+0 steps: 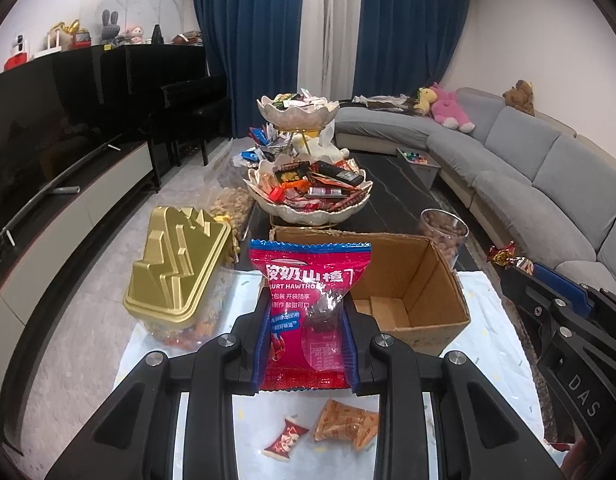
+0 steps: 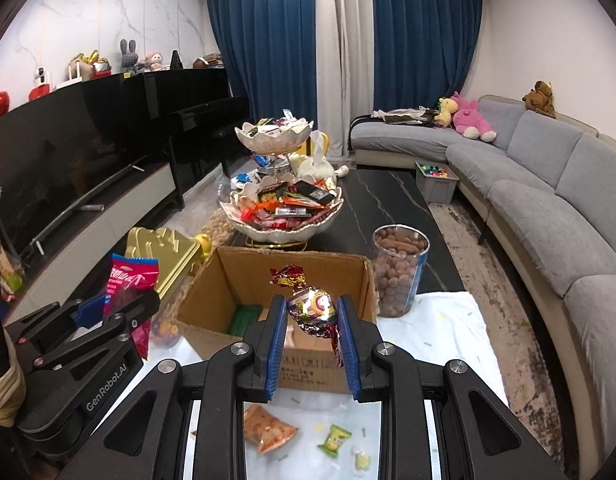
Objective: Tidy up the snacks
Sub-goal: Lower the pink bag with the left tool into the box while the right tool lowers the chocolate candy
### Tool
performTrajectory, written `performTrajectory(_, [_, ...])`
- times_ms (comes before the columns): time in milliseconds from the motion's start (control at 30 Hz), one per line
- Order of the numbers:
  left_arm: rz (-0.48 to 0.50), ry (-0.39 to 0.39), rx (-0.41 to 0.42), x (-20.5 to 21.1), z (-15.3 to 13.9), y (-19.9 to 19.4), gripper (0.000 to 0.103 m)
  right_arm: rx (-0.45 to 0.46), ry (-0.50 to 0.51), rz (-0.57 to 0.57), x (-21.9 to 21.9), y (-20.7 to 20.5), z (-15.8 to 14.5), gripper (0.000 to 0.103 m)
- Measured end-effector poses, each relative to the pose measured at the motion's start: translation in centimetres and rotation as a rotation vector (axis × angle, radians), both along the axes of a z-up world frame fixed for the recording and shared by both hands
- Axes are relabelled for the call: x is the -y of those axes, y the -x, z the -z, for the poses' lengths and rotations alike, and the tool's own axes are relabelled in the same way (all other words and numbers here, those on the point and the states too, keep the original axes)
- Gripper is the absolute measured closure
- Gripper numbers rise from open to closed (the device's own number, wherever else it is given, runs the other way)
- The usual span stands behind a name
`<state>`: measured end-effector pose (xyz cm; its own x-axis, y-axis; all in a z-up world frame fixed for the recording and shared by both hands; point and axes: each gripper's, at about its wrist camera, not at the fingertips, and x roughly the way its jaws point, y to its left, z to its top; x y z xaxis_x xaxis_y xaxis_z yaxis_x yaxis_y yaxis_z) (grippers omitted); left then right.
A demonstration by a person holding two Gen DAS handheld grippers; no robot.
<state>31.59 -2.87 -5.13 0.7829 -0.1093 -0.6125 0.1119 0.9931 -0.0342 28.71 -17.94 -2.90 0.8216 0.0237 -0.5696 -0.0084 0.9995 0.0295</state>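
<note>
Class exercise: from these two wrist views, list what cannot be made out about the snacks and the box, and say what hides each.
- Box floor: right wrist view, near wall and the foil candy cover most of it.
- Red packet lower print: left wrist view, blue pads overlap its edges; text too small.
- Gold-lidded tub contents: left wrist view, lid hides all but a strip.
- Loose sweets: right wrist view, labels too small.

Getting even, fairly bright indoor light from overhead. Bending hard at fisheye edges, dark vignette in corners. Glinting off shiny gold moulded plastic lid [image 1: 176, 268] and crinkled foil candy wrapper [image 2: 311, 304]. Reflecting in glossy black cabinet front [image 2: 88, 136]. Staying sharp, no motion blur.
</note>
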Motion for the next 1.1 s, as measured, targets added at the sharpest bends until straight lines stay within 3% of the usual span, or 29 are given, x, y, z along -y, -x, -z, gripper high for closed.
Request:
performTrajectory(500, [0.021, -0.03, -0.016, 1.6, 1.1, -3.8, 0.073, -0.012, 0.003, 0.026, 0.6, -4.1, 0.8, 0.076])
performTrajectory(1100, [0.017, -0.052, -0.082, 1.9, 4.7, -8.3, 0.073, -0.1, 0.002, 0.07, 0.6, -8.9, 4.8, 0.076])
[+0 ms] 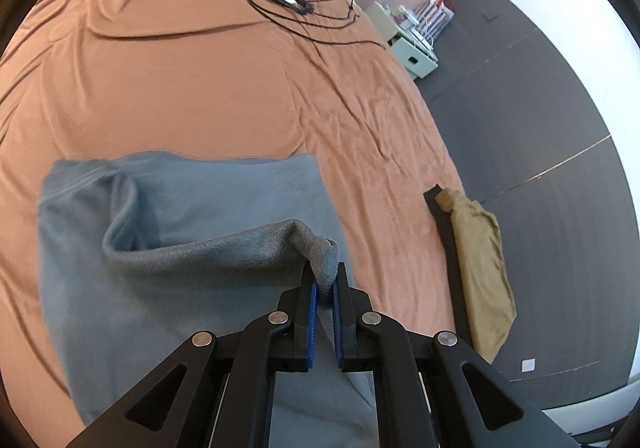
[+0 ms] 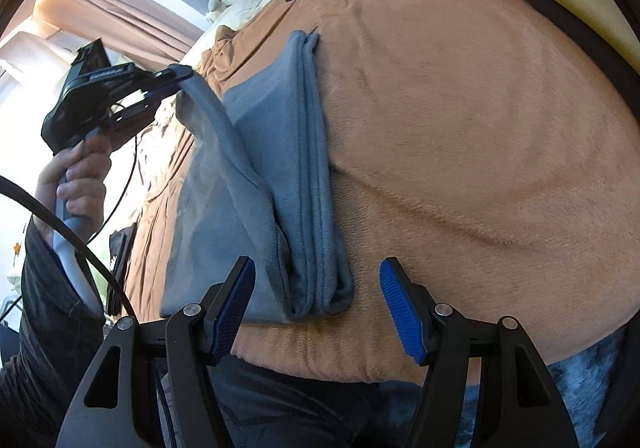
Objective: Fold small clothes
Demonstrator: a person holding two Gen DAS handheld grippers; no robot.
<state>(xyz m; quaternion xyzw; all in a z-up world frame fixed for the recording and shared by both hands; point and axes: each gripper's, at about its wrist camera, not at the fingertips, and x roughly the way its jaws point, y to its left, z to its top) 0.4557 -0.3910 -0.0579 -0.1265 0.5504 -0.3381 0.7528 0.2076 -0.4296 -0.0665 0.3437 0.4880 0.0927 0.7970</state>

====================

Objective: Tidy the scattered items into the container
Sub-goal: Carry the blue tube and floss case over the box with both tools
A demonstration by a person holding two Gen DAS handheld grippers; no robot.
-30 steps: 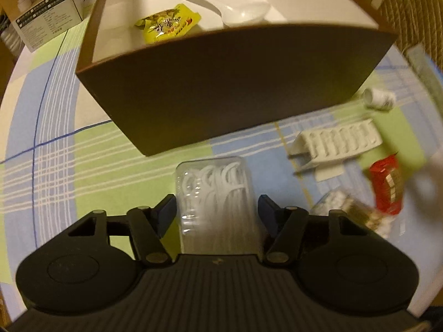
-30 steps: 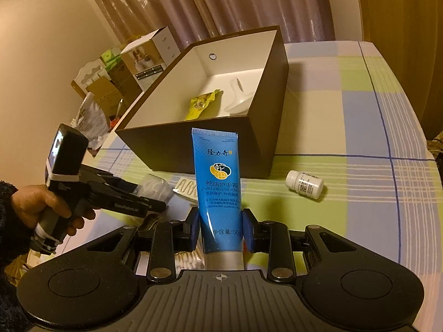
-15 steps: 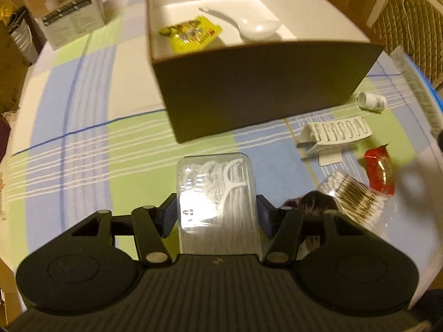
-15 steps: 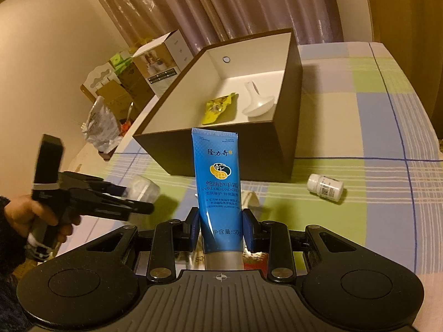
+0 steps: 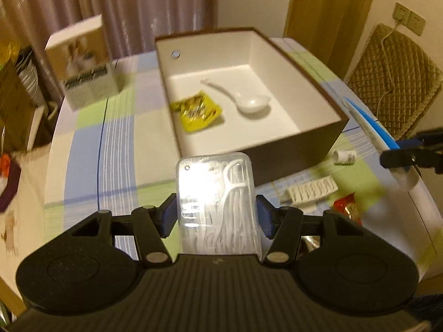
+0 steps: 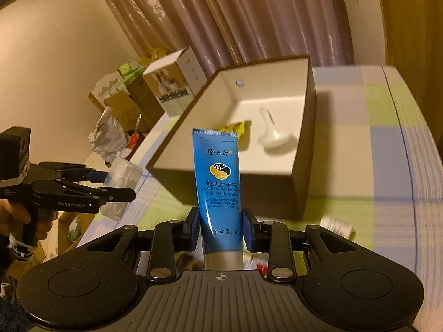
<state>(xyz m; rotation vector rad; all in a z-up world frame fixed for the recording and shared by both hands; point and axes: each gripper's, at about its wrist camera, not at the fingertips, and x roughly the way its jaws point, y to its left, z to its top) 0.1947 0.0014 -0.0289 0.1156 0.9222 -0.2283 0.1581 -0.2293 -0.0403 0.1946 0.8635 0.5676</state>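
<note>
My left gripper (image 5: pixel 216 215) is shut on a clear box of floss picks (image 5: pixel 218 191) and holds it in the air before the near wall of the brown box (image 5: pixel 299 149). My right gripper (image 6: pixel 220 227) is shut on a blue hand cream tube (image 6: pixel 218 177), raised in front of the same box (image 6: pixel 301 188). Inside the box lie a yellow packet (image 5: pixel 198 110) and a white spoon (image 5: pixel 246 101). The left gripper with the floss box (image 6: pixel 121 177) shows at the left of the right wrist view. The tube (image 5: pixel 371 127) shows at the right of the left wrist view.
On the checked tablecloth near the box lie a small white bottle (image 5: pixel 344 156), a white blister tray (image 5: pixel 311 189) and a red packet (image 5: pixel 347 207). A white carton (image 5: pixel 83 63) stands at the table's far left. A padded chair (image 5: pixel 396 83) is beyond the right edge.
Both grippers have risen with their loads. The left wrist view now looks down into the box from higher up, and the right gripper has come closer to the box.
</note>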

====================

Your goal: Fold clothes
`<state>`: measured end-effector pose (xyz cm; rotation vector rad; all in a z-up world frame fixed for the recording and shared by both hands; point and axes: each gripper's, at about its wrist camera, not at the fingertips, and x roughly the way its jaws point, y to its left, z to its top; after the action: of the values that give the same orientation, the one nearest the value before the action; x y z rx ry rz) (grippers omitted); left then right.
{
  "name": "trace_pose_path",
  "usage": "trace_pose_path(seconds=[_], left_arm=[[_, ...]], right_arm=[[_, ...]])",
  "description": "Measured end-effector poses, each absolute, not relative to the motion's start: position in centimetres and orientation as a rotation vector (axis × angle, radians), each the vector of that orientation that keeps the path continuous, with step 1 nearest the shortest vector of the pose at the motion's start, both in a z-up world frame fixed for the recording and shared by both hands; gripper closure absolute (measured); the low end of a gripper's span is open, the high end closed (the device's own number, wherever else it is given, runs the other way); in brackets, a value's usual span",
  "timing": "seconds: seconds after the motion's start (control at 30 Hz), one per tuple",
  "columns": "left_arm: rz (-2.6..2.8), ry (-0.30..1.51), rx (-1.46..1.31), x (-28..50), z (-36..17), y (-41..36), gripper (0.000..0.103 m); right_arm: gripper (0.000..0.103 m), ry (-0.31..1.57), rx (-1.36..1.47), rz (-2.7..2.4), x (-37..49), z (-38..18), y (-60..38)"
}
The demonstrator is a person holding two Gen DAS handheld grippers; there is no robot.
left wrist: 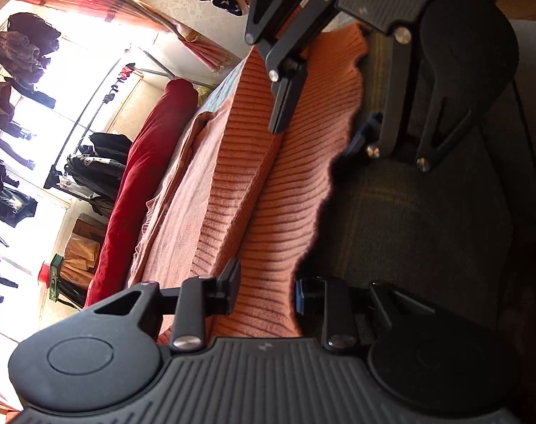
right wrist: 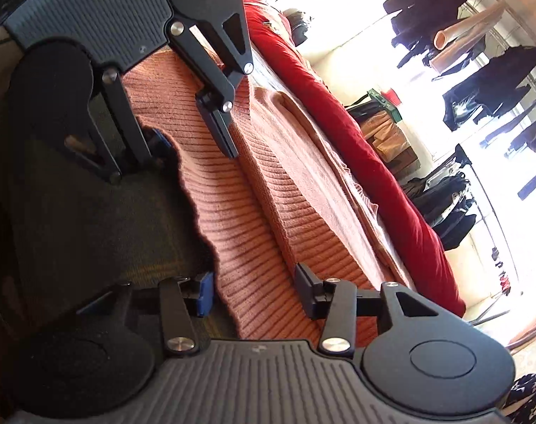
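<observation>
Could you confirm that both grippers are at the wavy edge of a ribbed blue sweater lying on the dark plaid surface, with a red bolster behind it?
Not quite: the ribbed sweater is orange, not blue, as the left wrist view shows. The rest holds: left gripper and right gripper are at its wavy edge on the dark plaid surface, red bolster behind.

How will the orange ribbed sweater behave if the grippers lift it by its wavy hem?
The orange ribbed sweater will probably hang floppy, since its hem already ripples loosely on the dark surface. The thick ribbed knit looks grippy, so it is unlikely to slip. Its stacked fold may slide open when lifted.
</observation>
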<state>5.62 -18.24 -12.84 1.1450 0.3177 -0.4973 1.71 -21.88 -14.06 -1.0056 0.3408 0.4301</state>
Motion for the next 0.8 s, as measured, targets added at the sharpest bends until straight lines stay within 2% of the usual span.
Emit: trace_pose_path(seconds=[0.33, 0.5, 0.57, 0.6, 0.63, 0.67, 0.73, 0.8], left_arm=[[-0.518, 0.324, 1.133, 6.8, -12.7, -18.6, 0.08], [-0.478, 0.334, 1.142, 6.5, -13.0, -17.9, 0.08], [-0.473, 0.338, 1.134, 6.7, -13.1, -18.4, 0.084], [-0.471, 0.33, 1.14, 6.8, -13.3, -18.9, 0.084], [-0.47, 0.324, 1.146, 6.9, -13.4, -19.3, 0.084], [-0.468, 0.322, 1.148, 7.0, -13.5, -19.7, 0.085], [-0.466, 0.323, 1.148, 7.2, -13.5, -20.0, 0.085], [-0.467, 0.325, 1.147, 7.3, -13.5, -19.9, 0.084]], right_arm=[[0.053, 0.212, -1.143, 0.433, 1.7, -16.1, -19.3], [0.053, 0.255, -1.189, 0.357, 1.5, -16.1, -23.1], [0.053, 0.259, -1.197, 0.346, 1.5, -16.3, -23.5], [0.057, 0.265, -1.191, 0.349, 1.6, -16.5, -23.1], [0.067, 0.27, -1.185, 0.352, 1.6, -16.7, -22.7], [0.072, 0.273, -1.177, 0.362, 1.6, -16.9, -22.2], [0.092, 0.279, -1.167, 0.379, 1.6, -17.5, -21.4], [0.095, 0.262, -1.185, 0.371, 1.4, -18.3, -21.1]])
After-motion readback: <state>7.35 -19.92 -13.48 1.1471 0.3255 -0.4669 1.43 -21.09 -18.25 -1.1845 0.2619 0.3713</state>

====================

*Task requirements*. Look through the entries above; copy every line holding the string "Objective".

*Solution below*.
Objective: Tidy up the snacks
Objective: Fold small clothes
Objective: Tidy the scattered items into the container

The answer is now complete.